Don’t open an email attachment or click on a link from an unknown sender. And even if you know the sender, be cautious. There is always the chance someone you know has been compromised. This is true for email AND social media. If it’s not something you’d open on email, don’t do it on Facebook, either.
If you’re shopping online, check the validity of the site before you buy. To do this, click on the lock on the toolbar in Internet Explorer.
Do not give out your passwords, even to coworkers. Please ask that they change your password if you need them to access your computer or email without your presence.
Do not store your passwords in an unsecured location. This includes an Excel file on your computer and post it notes under your keyboard. If you need to store your password somewhere, use a secure password manager like LastPass or 1Password.

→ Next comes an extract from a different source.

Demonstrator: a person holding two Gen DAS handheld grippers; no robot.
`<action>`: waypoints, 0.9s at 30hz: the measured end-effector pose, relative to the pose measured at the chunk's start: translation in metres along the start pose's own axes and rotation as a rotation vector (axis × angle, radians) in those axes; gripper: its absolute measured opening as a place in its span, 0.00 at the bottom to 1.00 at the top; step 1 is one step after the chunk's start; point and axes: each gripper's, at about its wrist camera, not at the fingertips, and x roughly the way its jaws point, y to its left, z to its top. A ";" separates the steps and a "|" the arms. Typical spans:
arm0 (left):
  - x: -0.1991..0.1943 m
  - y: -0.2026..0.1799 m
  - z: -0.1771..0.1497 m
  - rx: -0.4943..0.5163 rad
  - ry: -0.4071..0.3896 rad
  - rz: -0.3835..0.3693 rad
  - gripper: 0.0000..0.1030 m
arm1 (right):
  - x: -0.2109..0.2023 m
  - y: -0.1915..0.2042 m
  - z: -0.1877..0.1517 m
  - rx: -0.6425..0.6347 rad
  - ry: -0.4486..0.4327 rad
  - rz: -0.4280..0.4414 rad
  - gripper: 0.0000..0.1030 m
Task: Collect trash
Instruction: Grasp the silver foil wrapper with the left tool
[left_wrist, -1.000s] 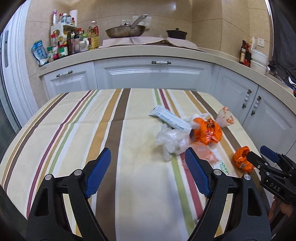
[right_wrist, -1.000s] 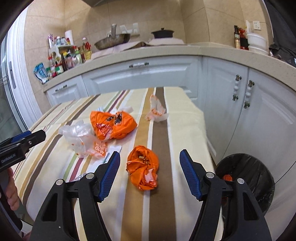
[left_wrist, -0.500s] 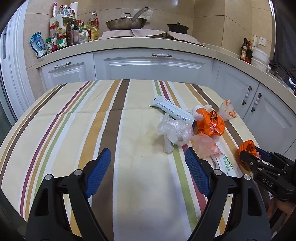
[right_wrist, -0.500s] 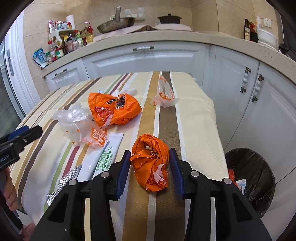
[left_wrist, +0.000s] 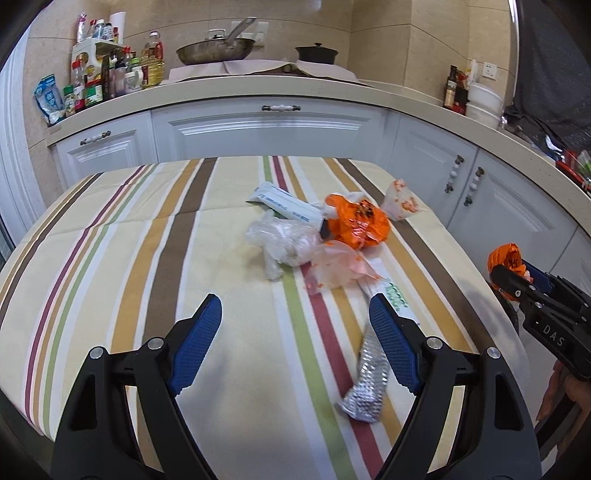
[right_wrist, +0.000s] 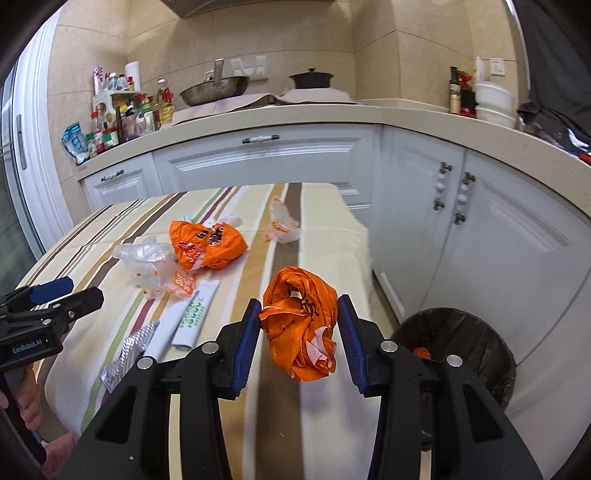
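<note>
My right gripper (right_wrist: 300, 326) is shut on a crumpled orange plastic bag (right_wrist: 301, 325) and holds it above the table's right edge; the bag also shows in the left wrist view (left_wrist: 504, 258). My left gripper (left_wrist: 295, 343) is open and empty above the striped tablecloth (left_wrist: 147, 258). Ahead of it lie a clear bag (left_wrist: 282, 240), a second orange bag (left_wrist: 356, 223), a pale orange-printed bag (left_wrist: 338, 267), a white wrapper with green print (left_wrist: 391, 295), a silver foil wrapper (left_wrist: 365, 384) and a white-blue packet (left_wrist: 284, 203).
A black-lined trash bin (right_wrist: 458, 343) stands on the floor right of the table, with trash inside. A small white-orange bag (right_wrist: 280, 225) lies at the table's far right. White cabinets (right_wrist: 498, 229) and a cluttered counter (left_wrist: 110, 77) surround the table.
My right gripper closed on the crumpled orange bag and lifted it off the table toward the right. My left gripper pulled back slightly, staying open.
</note>
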 end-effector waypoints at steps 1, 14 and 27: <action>-0.001 -0.003 -0.002 0.006 0.001 -0.005 0.78 | -0.002 -0.001 -0.001 0.004 -0.002 -0.002 0.41; -0.004 -0.029 -0.029 0.079 0.024 -0.021 0.78 | -0.035 -0.016 -0.021 0.057 -0.041 -0.021 0.41; 0.016 -0.033 -0.047 0.095 0.120 -0.105 0.32 | -0.039 -0.011 -0.029 0.060 -0.042 -0.012 0.41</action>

Keep your computer, phone and tablet up to date. Yes, it can be annoying to restart your computer to do, but these updates often times contain critical security patches.
Lock your computer if you walk away from it. Your IT Company can implement a security policy to lock your computer during idle time after so many minutes. You shouldn’t rely only on this, though. Don’t leave your computer open for anyone who walks by to access.
Use Malwarebytes, or other malware prevention programs, to check your computer for malware. Run these scans on a regular basis and keep the program update to date so you’re protected against the latest threat.
Remember these steps and make it your mid-year resolution to take your data security seriously. It could prevent some serious headaches down the road.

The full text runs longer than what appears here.